Комендант тетя Катя провела Лиду чуть не по всем комнатам огромного общежития — всюду переполнено. Измученная донельзя, Лида приплелась обратно в 133-ю комнату. Хорошо, что сестры и Леля оказались дружелюбными, отзывчивыми девушками: они согласились потесниться и поставить четвертую кровать. Ее кое-как втиснули у окна. Хорошо хоть, что комната оказалась теплой. Всему, что согревает, надо радоваться…
Не просто было и с учебными делами. Лиде предстояло доедать несколько предметов, которые проходились в первом полугодии. И надо было выбрать семинарскую
Очень не повезло Лиде с семинаром профессора Гуковского Матвея Александровича. «Дурацкие темы, — писала она мне. — Никому не нужные. О военном оружии XV–XVI вв. Хотела взять Франциска I (о нем я помню только то, что, попав в плен к испанцам, он произнес свою историч. фразу: „Все потеряно, кроме чести“), но там основные документы… требуют знания итальянского…»
Гуковскому — что? «Ну, выучите итальянский, — сказал он Лиде. — Язык не трудный». Да она, будь у нее время, охотно занялась бы итальянским. Но времени уже нет. Нет, как обычно, и выбора. Уйти от Гуковского в другой семинар? Лида считала, что это неудобно. Тогда он, осерчавший на нее за «бегство из Саратова», совсем рассвирепеет…
Пришлось остановиться на предложенной Гуковским теме: «Роль швейцарских войск в итальянских войнах XV–XVI веков». Тема, может, и не дурацкая, но уж точно никому (кроме узкого круга специалистов-медиевистов) не нужная. Литературы по ней на русском языке нет. Только на итальянском и немецком. Ну что ж, немецкий Лида знала.
Пьесу, написанную до половины, я отставил: сложился в голове рассказ и я принялся за него. А мой «Виктор» — повесть, начатая еще в Порккале, — молча (и, кажется, безнадежно) взывал из большого финского блокнота.

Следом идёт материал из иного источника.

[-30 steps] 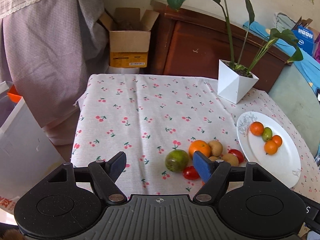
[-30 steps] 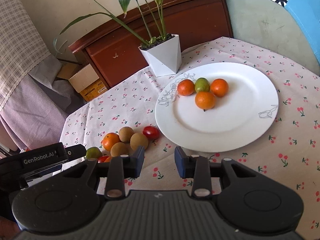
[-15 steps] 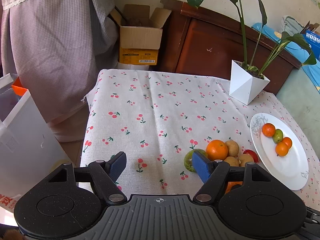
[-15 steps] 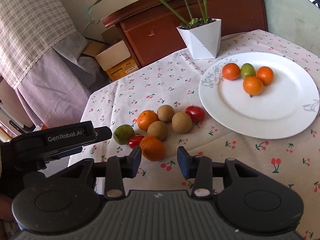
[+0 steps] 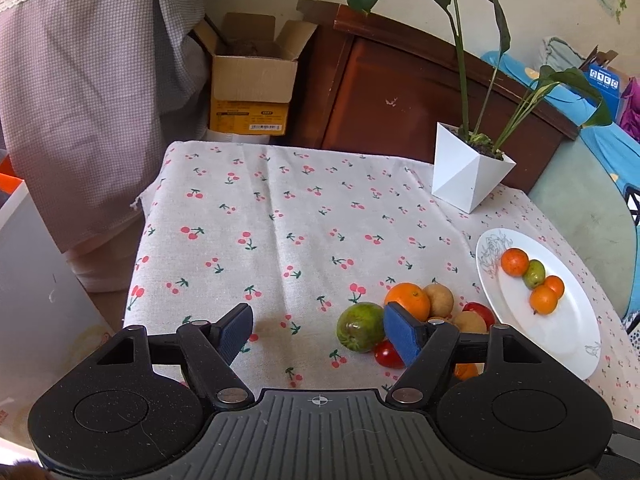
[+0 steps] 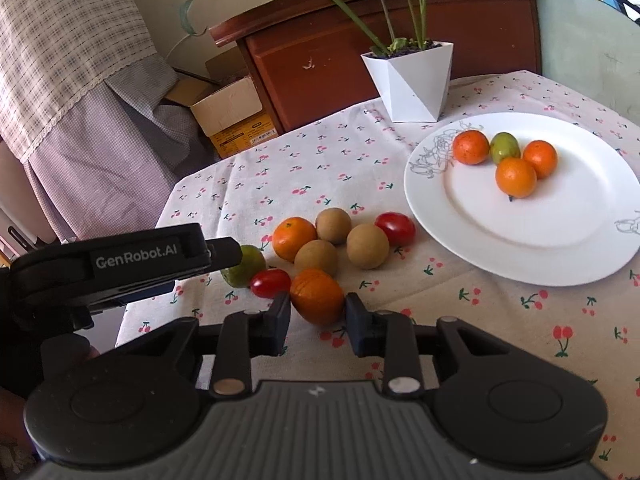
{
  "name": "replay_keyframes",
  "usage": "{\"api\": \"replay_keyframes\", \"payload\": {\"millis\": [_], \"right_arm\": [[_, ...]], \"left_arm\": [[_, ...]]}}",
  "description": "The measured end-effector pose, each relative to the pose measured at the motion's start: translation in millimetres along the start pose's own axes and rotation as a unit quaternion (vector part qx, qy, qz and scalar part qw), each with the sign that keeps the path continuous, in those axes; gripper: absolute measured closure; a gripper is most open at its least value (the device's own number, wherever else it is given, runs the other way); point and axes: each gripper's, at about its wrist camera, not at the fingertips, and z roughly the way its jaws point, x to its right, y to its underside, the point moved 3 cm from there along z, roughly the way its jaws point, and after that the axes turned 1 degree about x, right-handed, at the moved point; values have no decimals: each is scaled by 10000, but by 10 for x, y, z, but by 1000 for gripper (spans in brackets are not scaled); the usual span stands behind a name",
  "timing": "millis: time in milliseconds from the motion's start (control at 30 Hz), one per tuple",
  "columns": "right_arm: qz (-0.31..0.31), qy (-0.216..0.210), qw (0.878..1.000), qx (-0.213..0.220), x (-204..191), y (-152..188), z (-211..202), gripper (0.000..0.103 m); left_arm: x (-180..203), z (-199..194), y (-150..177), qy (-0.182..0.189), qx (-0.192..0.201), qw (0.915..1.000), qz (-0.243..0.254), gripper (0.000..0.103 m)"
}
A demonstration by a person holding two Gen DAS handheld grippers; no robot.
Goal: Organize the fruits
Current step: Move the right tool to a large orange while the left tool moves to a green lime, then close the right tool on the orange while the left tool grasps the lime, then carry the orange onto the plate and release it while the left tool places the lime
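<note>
At 9 o'clock the left gripper [image 5: 318, 330] hovers wide open and empty, while the right gripper [image 6: 318, 322] is open around the nearest orange [image 6: 317, 295], not yet closed. At 2 o'clock the plate [image 6: 560, 248] holds four fruits; seven others on the tablecloth [image 6: 460, 300] remain, I judge.

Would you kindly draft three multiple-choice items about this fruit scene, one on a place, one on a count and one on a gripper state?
1. Where does the white planter stand?
A. on the plate
B. on the tablecloth beyond the plate
C. on the floor

2. How many fruits lie on the white plate?
A. two
B. four
C. six

3. How is the right gripper?
A. open, at the nearest orange
B. shut on a tomato
C. lifting an orange

Answers:
1 B: it sits on the cloth behind the plate.
2 B: three orange, one green.
3 A: its fingers flank the orange, which rests on the cloth.
</note>
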Motion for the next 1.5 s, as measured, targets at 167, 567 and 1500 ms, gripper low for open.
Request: {"api": "replay_keyframes", "payload": {"millis": [167, 567, 1500], "right_arm": [[35, -22, 10000, -8, 13, 6, -7, 74], [82, -15, 10000, 24, 7, 18, 3, 74], [613, 375, 9946, 749, 380, -296, -424, 74]], "left_arm": [[69, 80, 19, 148, -22, 9999, 5, 38], [153, 146, 60, 196, 39, 9994, 291, 58], [522, -220, -178, 655, 666, 9949, 391, 76]]}}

«Три вещи лежат незаконченными, — писал я Лиде. — Валя пророчит всерьез мне будущность писателя, хвалит стиль, фантазию и вкус. Конечно, он преувеличивает, пусть даже искренне. Но его мнение мне не безразлично — он человек с хорошо развитым эстетическим чувством, со вкусом…»
Я был очень недоволен собой. Конечно, выпуск бригадной многотиражки отнимал массу времени. Но те редкие свободные часы, которые я мог использовать для своей «писанины», следовало сделать более плодотворными. Не разбрасываться. Сосредоточиться на одной вещи и довести ее до конца. Я обзывал себя «начинальщиком», не умеющим хорошенько додумать и дописать начатое.
Наверное, просто я еще не поверил в свои силы. Литературный зуд, который я ощущал в себе с детства, излился в газетную — очерковую, иногда фельетонную — форму, тут я чувствовал себя довольно уверенно. Что же до литературы художественной, то… ну что ж, я уже умел хорошо начинать…
Разговорился я однажды с фотографом (была и такая должность при штабе бригады) старшиной 2-й статьи Мишей Платоновым. Сразу понял: не простой мужичок. У него на всё был собственный — большей частью скептический — взгляд. Платонов был ленинградцем. Поскольку у меня уже выработался рефлекс — с ленинградцами говорить о квартирах, то я и затронул эту болезненную тему.
И тут выяснилось, что Платонов может нам помочь. Одна его знакомая, пожилая и одинокая, владеет трехкомнатной квартирой на Петроградской стороне и хочет сдать одну из них. Она даже просила его, Мишу, найти подходящих жильцов. Разумеется, я уверил его, что мы с Лидой как раз и есть самые подходящие.
Платонов написал своей жене, чтобы она переговорила с той женщиной. Он был почти уверен, что ответ будет положительный. А пока что — «Давайте-ка я сделаю ваш портрет», — предложил он. И сфотографировал меня с трубкой, которую я тогда курил, и без. Снимки получились хорошие, Платонов знал свое дело.